American business executive (born 1952)

Thomas M. Connelly Jr. (born June 1952) is an American business executive with a focus on chemical engineering. In February 2015, he succeeded Madeleine Jacobs as chief executive officer and executive director of the American Chemical Society.

In November 2014, E. I. du Pont de Nemours and Company announced that Connelly was retiring from his position as executive vice president and chief innovation officer after 36 years with the company.

==Education==
Connelly studied at Princeton University earning degrees in Chemical Engineering and Economics in 1974. He then attended the University of Cambridge as a Winston Churchill Scholar, where he received a Ph.D. in chemical engineering.

==DuPont==
Connelly was employed by E. I. du Pont de Nemours and Company for 36 years.
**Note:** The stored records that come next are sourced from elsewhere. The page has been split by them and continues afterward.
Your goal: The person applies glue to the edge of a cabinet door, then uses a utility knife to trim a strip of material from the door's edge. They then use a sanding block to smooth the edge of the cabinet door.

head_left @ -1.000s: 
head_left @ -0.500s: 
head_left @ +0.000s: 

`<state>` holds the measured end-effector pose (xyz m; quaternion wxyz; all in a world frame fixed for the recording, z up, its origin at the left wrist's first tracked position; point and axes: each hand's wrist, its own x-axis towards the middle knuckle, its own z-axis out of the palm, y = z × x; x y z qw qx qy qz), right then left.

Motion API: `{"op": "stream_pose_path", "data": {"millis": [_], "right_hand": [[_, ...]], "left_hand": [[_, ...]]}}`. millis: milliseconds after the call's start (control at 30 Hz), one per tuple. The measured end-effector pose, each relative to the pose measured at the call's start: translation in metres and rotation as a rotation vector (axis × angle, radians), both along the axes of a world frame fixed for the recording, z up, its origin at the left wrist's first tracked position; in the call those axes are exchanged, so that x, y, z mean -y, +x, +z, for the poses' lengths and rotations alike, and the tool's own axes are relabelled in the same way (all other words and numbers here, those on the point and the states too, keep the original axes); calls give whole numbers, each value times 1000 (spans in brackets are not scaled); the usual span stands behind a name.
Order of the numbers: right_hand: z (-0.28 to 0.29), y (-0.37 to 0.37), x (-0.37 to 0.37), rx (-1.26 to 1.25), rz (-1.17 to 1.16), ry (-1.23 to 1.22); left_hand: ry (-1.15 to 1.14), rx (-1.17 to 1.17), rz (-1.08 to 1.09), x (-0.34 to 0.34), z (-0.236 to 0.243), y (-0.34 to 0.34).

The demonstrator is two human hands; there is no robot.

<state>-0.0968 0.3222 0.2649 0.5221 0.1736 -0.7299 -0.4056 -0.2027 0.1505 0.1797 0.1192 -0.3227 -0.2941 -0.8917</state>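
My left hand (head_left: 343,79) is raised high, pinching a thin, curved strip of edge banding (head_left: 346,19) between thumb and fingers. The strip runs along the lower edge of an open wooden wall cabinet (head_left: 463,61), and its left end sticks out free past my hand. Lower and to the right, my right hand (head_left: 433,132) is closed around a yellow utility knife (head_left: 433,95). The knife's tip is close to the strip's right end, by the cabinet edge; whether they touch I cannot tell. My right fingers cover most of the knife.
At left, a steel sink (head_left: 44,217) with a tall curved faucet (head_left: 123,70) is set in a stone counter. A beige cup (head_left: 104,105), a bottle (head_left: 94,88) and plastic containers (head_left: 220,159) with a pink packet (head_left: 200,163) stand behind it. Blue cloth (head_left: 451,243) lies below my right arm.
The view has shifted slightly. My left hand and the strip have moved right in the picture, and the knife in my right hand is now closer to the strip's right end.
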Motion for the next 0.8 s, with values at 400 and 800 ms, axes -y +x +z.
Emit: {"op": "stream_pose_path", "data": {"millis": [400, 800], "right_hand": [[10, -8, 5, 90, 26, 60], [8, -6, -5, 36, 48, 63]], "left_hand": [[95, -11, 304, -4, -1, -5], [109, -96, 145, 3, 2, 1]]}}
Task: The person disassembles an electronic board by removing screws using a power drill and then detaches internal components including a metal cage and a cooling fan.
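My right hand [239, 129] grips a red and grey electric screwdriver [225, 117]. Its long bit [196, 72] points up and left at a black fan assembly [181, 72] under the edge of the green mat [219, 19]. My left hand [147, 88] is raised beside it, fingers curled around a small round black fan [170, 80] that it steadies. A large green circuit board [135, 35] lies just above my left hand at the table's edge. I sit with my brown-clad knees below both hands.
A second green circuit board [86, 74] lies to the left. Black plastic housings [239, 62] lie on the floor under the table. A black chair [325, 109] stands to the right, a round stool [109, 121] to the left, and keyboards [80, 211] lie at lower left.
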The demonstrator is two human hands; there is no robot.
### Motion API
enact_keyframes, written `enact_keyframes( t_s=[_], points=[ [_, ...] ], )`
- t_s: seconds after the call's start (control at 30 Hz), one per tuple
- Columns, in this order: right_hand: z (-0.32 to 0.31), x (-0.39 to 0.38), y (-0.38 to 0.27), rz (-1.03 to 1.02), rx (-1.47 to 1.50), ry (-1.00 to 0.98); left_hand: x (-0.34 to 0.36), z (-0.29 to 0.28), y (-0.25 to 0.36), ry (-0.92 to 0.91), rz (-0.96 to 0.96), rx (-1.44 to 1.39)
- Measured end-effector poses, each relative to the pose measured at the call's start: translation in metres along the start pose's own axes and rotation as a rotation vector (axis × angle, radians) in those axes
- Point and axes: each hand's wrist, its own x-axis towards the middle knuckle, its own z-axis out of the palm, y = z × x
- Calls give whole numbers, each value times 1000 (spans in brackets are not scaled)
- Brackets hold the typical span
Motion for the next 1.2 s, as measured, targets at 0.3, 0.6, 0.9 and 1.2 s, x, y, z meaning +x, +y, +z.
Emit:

He joined the company in 1977 as a research engineer at the DuPont Experimental Station in Wilmington, Delaware. He had assignments in Kentucky and West Virginia before starting his overseas assignments. He had positions in England, Switzerland and China – the final position with responsibility for DuPont's Asia Pacific businesses. He then returned to Wilmington in 1999 and was named vice president and general manager of DuPont Fluoroproducts. He was named senior vice-president of research and Chief Science and Technology Officer in 2001. He was promoted to Executive Vice President, the Chief Innovation Officer and a member of the Office of the Chief Executives of DuPont in 2006. In this position, he had responsibility for DuPont's Applied BioSciences, Nutrition & Health, Performance Polymers and Packaging & Industrial Polymers businesses. He also had responsibility for Integrated Operations which includes Operations, Sourcing & Logistics and Engineering. DuPont announced he was retiring from the company in 2014.

==Other positions and honors==
He is a member of the Department of Chemical Engineering Advisory Committee of Princeton University. As part of the Chemical Heritage Foundation "Heritage Day 2005" ceremonies, Connelly received the 2005 Award for Executive Excellence of the Commercial Development and Marketing Association (CDMA).